As for the U.S. market, AMP is eyeing Southern California for potential acquisitions. The U.S. market as a whole is “a pretty stable place to be in the dealership business,” says Anand. Southern California in particular has a very vibrant economy and thriving luxury car market, he says.
AMP is looking for a single-point dealership, preferably Jaguar Land Rover, Maserati or Ducati, though it is open to other brands. If it sticks to the brands it already owns, “the learning is reduced to the dealership business in SoCal not the learning of a new brand.”
Learning is the key word there. Just as it wants an equity partner in India that brings dealership operational knowledge to the table, AMP wants to gain dealership operational knowledge by owning a store in SoCal, one of the most developed luxury markets in the world.

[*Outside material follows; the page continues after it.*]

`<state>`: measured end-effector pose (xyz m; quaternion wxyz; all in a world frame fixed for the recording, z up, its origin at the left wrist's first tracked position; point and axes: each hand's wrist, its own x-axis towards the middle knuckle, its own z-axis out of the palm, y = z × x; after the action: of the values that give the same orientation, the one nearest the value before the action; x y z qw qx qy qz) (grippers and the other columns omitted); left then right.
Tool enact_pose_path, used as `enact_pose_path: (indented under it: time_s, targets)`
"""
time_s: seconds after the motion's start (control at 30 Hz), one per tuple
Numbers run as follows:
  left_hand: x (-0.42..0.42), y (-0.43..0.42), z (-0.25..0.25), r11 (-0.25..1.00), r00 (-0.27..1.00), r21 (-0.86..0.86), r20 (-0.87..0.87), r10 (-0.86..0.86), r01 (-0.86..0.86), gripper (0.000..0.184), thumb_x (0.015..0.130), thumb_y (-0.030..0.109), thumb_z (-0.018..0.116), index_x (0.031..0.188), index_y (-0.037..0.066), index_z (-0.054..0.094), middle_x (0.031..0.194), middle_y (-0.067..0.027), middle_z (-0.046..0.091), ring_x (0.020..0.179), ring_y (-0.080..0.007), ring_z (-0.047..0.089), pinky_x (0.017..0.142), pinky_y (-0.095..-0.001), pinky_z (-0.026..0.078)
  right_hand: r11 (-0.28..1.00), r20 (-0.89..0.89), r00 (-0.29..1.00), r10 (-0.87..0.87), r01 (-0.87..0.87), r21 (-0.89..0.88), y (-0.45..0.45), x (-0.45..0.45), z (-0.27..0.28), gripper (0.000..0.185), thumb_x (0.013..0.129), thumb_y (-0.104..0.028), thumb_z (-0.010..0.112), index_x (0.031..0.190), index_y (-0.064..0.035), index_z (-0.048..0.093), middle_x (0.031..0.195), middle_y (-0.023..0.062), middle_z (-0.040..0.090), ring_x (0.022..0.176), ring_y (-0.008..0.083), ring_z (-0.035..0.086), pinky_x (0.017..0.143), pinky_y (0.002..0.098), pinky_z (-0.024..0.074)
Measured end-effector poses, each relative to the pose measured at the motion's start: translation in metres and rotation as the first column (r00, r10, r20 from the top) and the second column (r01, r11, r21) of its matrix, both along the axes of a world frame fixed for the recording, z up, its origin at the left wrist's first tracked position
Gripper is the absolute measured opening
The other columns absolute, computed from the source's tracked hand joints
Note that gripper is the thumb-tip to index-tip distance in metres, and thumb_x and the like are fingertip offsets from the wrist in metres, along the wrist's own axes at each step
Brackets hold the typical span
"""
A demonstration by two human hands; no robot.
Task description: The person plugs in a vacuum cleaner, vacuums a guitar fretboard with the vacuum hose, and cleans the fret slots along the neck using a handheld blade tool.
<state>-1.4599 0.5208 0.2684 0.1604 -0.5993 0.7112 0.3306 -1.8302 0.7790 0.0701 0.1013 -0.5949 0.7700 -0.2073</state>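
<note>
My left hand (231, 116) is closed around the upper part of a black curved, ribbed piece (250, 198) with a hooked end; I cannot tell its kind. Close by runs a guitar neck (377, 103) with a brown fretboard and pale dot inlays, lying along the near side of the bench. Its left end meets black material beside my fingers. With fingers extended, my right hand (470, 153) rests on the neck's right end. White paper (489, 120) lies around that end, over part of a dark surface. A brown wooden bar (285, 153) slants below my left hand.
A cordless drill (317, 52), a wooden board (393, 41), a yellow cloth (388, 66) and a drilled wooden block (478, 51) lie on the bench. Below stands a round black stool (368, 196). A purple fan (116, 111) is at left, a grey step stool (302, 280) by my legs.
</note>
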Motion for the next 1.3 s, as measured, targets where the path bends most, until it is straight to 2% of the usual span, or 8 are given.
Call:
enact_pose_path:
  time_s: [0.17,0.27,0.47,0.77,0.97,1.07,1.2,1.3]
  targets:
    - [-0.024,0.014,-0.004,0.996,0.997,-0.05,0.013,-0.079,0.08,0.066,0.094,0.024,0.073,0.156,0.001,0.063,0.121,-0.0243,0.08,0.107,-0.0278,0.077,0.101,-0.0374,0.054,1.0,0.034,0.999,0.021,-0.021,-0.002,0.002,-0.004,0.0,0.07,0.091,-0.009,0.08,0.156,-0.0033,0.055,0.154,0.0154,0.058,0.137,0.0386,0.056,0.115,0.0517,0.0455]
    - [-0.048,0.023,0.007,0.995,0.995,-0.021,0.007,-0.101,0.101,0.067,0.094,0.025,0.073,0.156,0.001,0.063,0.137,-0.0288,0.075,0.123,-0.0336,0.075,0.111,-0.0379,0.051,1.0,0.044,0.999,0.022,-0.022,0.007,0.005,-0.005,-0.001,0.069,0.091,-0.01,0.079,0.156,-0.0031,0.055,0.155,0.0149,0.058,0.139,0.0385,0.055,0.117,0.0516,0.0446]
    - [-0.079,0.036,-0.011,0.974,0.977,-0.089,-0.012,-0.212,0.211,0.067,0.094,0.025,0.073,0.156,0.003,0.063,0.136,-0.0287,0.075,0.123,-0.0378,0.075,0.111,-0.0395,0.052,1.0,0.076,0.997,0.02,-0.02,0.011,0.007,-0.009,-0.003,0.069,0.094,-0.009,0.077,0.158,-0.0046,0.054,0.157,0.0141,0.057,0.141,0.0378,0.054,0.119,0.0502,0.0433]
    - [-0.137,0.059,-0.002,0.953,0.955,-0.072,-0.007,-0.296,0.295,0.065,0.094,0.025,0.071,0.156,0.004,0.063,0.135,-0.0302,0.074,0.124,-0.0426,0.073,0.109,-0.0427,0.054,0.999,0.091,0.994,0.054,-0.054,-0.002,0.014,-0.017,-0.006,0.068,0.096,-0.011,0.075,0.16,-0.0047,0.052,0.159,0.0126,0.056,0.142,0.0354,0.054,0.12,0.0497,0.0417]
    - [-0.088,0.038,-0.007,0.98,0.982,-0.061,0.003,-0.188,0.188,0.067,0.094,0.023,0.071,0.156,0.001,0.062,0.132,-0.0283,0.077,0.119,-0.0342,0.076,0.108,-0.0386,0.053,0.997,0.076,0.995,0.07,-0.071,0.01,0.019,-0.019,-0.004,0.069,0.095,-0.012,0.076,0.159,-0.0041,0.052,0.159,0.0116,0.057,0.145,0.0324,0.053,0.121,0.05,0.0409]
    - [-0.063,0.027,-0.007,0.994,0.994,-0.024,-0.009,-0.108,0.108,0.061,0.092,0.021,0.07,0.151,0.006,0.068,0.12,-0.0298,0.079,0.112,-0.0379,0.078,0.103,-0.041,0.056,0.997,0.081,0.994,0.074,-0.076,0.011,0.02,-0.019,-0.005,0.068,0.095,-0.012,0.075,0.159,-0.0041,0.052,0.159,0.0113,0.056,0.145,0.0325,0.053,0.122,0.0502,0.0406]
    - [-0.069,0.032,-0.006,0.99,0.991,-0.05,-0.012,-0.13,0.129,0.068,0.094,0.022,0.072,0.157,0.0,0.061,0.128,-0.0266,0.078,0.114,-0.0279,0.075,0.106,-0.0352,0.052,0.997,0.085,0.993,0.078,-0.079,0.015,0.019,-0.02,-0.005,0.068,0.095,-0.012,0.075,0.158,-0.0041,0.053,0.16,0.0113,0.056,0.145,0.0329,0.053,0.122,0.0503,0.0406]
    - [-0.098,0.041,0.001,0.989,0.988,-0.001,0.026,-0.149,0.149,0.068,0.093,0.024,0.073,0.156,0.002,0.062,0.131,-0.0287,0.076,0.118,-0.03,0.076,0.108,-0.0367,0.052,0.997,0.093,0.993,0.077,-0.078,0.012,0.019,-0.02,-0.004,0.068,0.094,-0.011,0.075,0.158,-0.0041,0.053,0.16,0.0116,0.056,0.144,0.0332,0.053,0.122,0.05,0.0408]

“We would bring that [knowledge] into India, says Anand.
“A luxury group similar to those in the U.S.”
India’s light vehicle market is small but fast-growing. According to LMC Automotive, in 2015 sales rose by more than nine percent to more than 3.12 million units. Passenger vehicles accounted for 84 percent of the market. In 2016, the light vehicle market is forecast to grow by nine percent.
Luxury car sales are only “a drop in the ocean” of India’s total sales, admits Anand. But they are forecast to grow substantially.
According to IHS Automotive, luxury vehicles accounted for only 1.1 percent of retail sales, or 35,300 units, in 2015. But the consultancy forecasts annual luxury sales will rise to 87,300 units by 2020.
Many of the luxury brand dealerships in India are still single-point stores, says Anand.
“There is an opportunity now to consolidate and build a large luxury group similar to those in the U.S.”
As for how large it would like to grow in India, AMP doesn’t have a fixed number of rooftops in mind. It will evaluate each opportunity to see if it makes business sense, says Anand.
The Group has several opportunities to grow in India right now, but prefers to wait.
“We are not taking any aggressive steps right now,” he says. “First we will look for a partner … and then explore opportunities in India.”